Jalan setapak menuju Taman Nasional Gunung Leuser, Bukit Lawang

“Saya tidak bisa memastikan bisa ketemu orangutan atau enggak nanti di Feeding Site“, kata Bang Jinta, seorang pemandu lokal di Bukit Lawang, Taman Nasional Gunung Leuser. “Karena memang orangutan di Bukit Lawang ini dilepas liar ke hutan, tidak bisa dijamin akan bertemu orangutan kalau kita berkunjung ke Feeding Site. Apalagi kalau pas musim buah. Mereka tidak ada yang turun ke Feeding Site“, Bang Jinta lanjut menjelaskan. Berdasarkan cerita Bang Jinta, bahkan saking susahnya untuk bertemu orangutan, pernah suatu ketika ada turis asal Jerman yang beberapa hari trekking ke dalam hutan tetap saja tidak bertemu mereka. Dan saking penasarannya turis Jerman itu ingin bertemu orangutan, beberapa bulan setelah kedatangan pertama kali, dia datang kembali ke Bukit Lawang. Nampaknya keberuntungan menaungi turis tersebut di kunjungan kedua.

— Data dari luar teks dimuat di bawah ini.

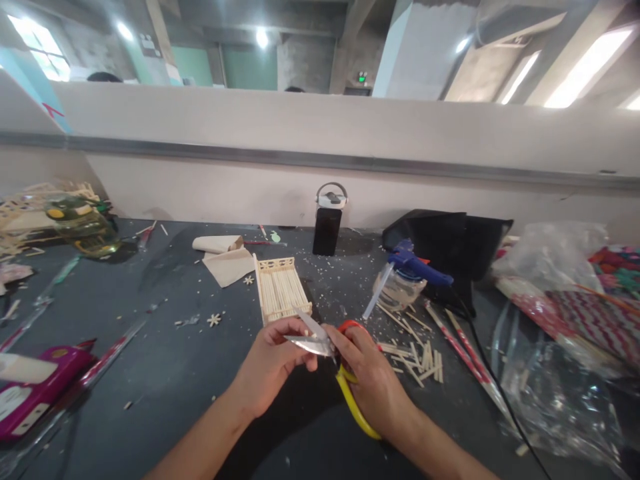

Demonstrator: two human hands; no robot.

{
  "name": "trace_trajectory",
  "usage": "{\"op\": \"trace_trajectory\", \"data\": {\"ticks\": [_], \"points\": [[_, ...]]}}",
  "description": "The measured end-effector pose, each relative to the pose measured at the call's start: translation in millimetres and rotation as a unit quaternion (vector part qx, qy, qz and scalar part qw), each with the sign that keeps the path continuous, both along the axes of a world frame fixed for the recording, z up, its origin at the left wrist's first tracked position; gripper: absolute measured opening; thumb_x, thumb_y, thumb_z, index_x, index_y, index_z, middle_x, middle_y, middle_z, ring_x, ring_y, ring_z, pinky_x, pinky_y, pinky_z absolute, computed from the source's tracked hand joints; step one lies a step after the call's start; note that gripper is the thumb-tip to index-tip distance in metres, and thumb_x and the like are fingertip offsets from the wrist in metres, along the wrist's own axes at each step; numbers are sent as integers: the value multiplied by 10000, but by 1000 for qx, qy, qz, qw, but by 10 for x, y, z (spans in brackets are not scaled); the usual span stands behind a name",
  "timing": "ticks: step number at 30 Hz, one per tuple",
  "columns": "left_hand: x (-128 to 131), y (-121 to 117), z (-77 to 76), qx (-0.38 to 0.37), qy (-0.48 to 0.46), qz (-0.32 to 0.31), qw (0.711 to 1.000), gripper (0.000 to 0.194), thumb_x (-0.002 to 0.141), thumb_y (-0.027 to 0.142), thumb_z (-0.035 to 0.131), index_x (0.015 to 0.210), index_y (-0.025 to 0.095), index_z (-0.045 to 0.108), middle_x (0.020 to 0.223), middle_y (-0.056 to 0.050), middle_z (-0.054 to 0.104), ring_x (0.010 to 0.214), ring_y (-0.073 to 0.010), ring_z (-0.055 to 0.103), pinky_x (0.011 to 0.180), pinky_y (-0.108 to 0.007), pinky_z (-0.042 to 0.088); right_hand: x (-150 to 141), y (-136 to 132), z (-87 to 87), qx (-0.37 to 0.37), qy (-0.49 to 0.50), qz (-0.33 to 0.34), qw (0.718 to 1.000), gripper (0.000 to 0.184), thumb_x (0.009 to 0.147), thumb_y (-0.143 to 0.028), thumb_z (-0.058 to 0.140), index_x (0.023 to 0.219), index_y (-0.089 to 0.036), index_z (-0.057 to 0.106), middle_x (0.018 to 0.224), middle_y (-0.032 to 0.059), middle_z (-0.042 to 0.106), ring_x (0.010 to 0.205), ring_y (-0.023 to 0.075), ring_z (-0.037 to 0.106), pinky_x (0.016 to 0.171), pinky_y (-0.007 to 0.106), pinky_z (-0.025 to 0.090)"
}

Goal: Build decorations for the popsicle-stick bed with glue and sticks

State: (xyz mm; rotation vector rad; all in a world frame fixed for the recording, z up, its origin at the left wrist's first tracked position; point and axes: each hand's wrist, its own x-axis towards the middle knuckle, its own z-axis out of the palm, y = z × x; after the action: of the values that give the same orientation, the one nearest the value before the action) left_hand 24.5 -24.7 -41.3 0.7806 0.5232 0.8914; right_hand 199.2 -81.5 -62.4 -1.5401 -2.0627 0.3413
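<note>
My right hand (pixel 367 373) is closed around a pair of scissors (pixel 320 345) with red and yellow handles; the blades are parted and point left. At the blades, my left hand (pixel 275 360) has its thumb and fingers pinched together, and a tiny pale bit shows by the fingertips, too small to name. Just beyond the hands lies a small bed-like model (pixel 283 287) made of thin wooden sticks, with a patterned panel at its far end. Short cut sticks (pixel 425 360) are scattered to the right of my right hand.
A blue glue gun (pixel 423 267) rests on a clear jar (pixel 400 291), its cord trailing right. A phone (pixel 327 231) stands near the partition. Sandpaper-like sheets (pixel 225 259) lie left of the model. Plastic bags (pixel 560 387) are at right, a magenta device (pixel 45 387) at left.
</note>
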Motion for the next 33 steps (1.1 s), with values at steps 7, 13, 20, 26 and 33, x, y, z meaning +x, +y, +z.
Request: {"op": "trace_trajectory", "data": {"ticks": [7,13,20,26,33], "points": [[5,-31,6,3,5,-4,1000,60,710,118,735,723,125,676,697,-18,660,547,-102,603,565,-209,460,22,5,3,14,-15,8,1000,702,653,83,434,1304,-168,514,969,113,565,885,260,569,801,427,509],[23,-26,-22,16,11,-7,1000,47,751,138,714,739,125,670,711,-20,648,564,-93,591,571,-201,441,38,-8,-28,10,-2,1,1000,620,661,31,489,1247,-159,554,929,112,629,807,255,623,727,388,530],[-2,27,-68,-6,6,-9,1000,31,767,140,693,770,134,663,696,-16,638,563,-91,579,582,-208,458,76,10,-127,78,49,-22,996,423,781,-28,477,1148,-200,598,859,61,698,765,209,671,703,305,534],[-44,52,-44,-23,-6,-22,999,27,781,140,680,806,131,676,735,-13,628,578,-86,588,580,-192,459,97,62,-106,126,97,-82,984,228,903,-195,513,1110,-154,600,776,49,671,758,205,685,699,280,531],[-58,70,-40,-23,-8,-5,1000,167,797,178,706,955,123,712,764,-12,625,589,-66,583,602,-182,469,82,80,2,107,119,-77,984,189,904,-213,507,1052,-176,619,710,15,672,634,174,678,629,240,538]]}}
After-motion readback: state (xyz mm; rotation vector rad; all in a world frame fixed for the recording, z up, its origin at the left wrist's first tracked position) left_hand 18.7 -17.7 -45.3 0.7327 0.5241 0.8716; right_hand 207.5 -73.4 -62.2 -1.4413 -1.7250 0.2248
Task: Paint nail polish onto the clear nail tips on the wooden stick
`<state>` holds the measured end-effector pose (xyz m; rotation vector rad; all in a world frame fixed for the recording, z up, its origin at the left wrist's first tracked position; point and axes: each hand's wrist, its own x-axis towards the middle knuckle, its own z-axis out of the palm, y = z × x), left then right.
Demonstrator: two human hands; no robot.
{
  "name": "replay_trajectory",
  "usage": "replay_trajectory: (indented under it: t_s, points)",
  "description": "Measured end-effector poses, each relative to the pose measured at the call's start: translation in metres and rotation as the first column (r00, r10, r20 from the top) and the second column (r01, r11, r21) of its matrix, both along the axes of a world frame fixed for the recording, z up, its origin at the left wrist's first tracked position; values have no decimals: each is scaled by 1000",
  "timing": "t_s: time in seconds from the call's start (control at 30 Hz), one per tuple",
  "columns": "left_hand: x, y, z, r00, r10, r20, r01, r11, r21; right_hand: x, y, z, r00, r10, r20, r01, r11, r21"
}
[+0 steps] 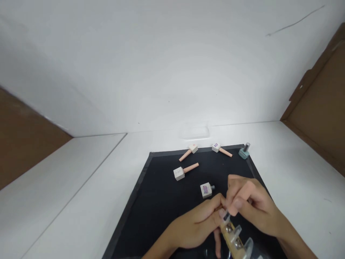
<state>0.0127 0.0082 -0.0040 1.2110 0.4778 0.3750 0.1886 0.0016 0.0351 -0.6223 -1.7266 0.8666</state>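
My left hand (195,223) pinches the upper end of a yellowish nail tip stand (230,239), which carries several clear false nails (236,232). My right hand (254,205) grips the peach cap of a nail polish brush (242,196) between thumb and fingers. The brush end points down at the topmost nail, close to my left fingertips; whether the bristles touch it is hard to see. Just beyond my hands lies a white nail polish bottle (206,190) with a purple print, its neck uncovered and pointing right.
On the black mat (156,201) lie more white bottles with peach caps: one at mid-left (179,173), one at the back (193,148), one farther right (216,147). A teal bottle (244,153) stands at the back right corner. White walls and brown cardboard panels (320,97) surround the surface.
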Motion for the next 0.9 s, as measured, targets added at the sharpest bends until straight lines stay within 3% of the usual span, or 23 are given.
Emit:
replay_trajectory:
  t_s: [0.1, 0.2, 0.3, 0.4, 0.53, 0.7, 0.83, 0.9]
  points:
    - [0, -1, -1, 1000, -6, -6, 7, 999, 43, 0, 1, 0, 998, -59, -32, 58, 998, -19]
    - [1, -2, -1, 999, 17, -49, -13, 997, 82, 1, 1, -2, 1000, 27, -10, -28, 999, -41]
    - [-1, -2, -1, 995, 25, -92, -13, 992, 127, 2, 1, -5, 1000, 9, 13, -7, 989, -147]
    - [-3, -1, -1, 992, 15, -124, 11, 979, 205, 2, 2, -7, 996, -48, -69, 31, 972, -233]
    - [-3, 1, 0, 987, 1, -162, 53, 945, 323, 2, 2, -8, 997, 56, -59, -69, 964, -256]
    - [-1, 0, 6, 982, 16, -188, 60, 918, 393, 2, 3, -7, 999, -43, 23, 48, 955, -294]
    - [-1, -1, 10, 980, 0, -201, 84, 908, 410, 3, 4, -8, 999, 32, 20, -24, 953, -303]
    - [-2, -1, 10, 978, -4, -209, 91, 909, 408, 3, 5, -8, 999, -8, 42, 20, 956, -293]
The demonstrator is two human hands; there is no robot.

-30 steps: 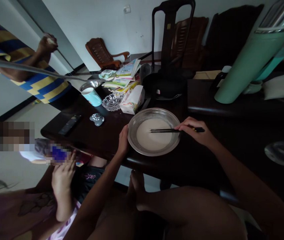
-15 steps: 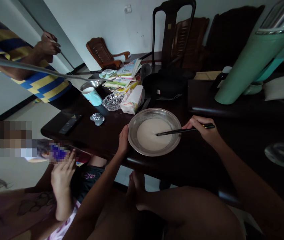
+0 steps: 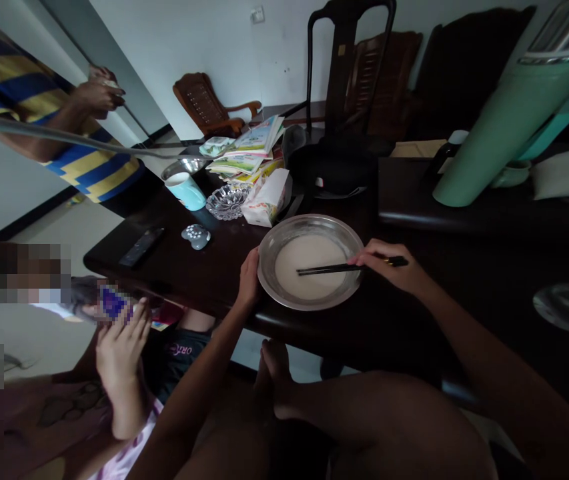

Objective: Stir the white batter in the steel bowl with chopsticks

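Round metal bowl (image 3: 309,225), milky liquid (image 3: 309,253) — left hand (image 3: 249,275) touching bowl's left, grip unclear; right hand (image 3: 389,259) clamped on 2 slim chopsticks (image 3: 329,269).

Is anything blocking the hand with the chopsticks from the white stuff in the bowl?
No, nothing visible does: the right hand holds the chopsticks across the rim of the metal bowl, tips at the pale liquid.

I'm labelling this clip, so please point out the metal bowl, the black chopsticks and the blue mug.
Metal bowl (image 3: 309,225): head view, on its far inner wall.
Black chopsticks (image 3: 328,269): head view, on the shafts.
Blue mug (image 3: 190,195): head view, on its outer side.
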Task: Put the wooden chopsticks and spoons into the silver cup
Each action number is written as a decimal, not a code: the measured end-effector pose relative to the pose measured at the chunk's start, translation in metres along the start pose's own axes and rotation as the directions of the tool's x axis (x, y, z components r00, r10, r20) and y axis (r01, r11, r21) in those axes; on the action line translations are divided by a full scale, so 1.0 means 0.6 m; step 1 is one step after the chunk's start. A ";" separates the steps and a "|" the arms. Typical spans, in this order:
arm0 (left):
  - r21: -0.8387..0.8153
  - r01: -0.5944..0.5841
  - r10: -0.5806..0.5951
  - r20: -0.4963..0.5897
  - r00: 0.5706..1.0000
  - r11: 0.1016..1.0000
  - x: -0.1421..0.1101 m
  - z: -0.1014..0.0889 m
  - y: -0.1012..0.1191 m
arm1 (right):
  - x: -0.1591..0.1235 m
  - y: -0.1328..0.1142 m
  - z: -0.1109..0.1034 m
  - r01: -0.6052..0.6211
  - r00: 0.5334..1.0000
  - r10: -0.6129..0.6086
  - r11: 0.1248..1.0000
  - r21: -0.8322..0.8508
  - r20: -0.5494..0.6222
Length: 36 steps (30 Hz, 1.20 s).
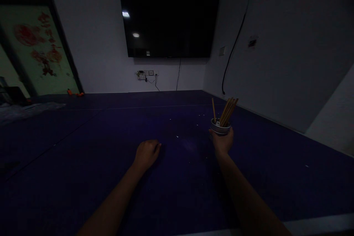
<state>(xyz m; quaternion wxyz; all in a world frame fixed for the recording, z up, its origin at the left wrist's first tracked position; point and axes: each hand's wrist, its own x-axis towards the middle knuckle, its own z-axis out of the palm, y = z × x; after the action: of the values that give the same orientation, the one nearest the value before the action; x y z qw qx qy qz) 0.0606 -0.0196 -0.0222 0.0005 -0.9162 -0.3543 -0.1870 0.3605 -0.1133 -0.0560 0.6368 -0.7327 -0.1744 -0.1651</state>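
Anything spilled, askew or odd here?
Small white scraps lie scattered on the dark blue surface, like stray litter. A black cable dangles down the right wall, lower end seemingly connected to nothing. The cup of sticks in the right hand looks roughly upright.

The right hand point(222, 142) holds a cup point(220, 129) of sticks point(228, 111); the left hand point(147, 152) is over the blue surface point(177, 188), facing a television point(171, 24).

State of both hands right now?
Left hand: loosely closed, nothing visible held.
Right hand: closed, holding a round pale-grey container with thin yellowish-brown sticks inside.
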 end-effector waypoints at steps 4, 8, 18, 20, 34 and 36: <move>-0.009 0.005 -0.005 0.007 1.000 1.000 0.000 -0.001 0.001 | -0.003 -0.009 -0.003 -0.049 0.998 0.049 0.999 -0.018 -0.044; -0.029 0.002 -0.002 0.005 1.000 1.000 0.000 -0.002 0.001 | -0.006 -0.012 -0.005 -0.054 0.997 0.054 0.999 -0.006 -0.057; -0.034 0.009 -0.009 -0.008 1.000 0.999 0.002 0.001 -0.001 | -0.015 -0.042 -0.013 0.001 0.999 -0.003 1.000 -0.030 -0.039; -0.042 0.022 -0.023 -0.020 1.000 0.999 0.002 0.001 -0.001 | -0.023 -0.057 -0.011 0.066 0.998 -0.066 0.998 -0.005 0.003; -0.245 -0.004 -0.051 -0.217 0.975 0.970 -0.005 -0.005 0.003 | -0.187 -0.152 0.018 0.229 0.660 -0.451 0.883 0.410 0.602; -0.286 -0.040 -0.027 -0.227 0.974 0.957 -0.006 -0.005 0.001 | -0.200 -0.153 0.018 0.196 0.622 -0.457 0.877 0.439 0.636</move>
<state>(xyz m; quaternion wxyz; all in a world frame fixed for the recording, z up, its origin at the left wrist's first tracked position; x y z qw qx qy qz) 0.0578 -0.0228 -0.0207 -0.0918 -0.8801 -0.3179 -0.3406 0.2119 -0.0960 -0.0325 0.5862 -0.5756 -0.5676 0.0539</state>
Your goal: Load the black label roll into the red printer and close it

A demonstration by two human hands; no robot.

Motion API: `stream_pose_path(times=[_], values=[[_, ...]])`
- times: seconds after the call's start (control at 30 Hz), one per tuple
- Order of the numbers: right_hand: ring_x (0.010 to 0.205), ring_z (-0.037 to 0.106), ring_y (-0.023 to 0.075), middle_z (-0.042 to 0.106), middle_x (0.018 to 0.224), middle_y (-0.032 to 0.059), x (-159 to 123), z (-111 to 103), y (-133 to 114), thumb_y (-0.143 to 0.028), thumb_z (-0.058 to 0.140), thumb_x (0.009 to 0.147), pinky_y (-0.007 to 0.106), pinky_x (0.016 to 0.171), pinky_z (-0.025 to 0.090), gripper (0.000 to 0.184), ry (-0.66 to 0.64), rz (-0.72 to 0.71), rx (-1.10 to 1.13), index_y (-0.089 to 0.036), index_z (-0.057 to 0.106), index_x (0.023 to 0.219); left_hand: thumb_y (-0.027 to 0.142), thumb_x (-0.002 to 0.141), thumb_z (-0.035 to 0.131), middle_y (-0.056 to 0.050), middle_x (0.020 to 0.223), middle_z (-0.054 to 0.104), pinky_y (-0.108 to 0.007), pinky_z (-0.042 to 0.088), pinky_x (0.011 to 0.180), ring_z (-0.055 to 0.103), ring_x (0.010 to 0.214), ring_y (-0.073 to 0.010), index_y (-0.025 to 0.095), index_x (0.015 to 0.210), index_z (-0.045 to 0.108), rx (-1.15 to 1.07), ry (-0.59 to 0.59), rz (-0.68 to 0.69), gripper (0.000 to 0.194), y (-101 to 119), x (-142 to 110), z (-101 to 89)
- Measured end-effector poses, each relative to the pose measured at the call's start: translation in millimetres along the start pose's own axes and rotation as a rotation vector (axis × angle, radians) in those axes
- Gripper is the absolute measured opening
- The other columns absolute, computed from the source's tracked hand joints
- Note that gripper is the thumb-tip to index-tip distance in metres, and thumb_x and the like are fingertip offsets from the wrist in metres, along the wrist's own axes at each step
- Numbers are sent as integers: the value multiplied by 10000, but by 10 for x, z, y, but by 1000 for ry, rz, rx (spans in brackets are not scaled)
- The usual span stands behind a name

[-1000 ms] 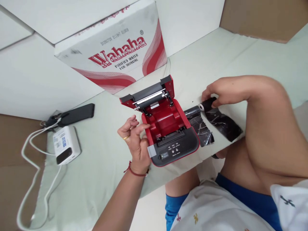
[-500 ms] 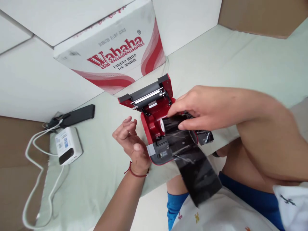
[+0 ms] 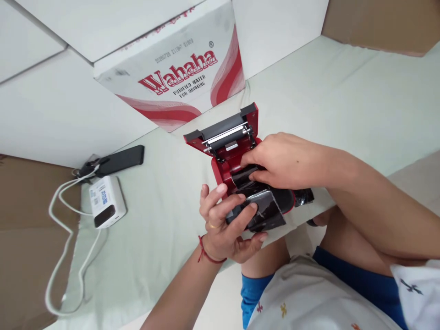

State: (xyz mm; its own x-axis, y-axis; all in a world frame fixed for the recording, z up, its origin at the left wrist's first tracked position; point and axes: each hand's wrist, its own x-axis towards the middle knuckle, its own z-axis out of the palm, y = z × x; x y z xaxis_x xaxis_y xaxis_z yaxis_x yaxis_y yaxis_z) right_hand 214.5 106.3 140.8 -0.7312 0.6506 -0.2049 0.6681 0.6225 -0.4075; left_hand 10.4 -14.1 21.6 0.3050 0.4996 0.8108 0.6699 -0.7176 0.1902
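A small red and dark grey printer (image 3: 216,173) sits on the pale green sheet with its lid (image 3: 220,133) tipped up, showing a metal bar and a dark roller. Inside its bay lies a roll of black film (image 3: 242,176), pinched from above by my right hand (image 3: 282,160). The film's loose strip (image 3: 266,211) runs out over the printer's front. My left hand (image 3: 227,220) is at the front left corner, fingers spread and lying over the printer's edge and the strip. Its thumb points right, below the strip. The right fingertips are partly hidden in the bay.
Behind the printer stands a white and red water carton (image 3: 178,68). To the left lie a white power bank (image 3: 107,201), a looping white cable (image 3: 51,275) and a black phone-like slab (image 3: 123,160). A crumpled black piece (image 3: 304,197) is right of the printer.
The roll has gone lower into the printer's bay under my right hand. My left hand has moved right, from beside the printer onto its front and the strip, whose hanging end no longer dangles.
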Motion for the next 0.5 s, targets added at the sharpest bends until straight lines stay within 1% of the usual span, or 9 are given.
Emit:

Saya mempercepat langkah kaki menyusuri pinggir Sungai Bahorok mencoba menjajari langkah kaki Bang Jinta. Suara air mengalir deras dihiasi dengan suara ceria anak-anak kecil  yang sedang bermain air menambah riuh sore itu. Langkah kaki terus maju melewati perkampungan. Di kanan kiri jalan setapak para penjaja souvenir berusaha menarik perhatian saya untuk sekedar mampir berbagi rezeki dengan mereka. Saya acuh dan mempercepat langkah. Saya sudah tidak sabar untuk bertemu dengan makhluk eksotis penghuni Bukit Lawang, para orangutan. Ya, sore itu saya mau berkunjung ke Orangutan Feeding Centre. Feeding Center yang dibangun pada tahun 1973 ini adalah satu-satunya yang ada di Pulau Sumatra. Tujuan dibangunnya Orangutan Feeding Center ini adalah untuk membantu para orangutan menyesuaikan diri lagi di alam bebas. Penghuninya bisa saja orangutan yang pernah ditawan manusia untuk hewan peliharaan atau orangutan yang berasal dari tempat lain akibat pembukaan hutan.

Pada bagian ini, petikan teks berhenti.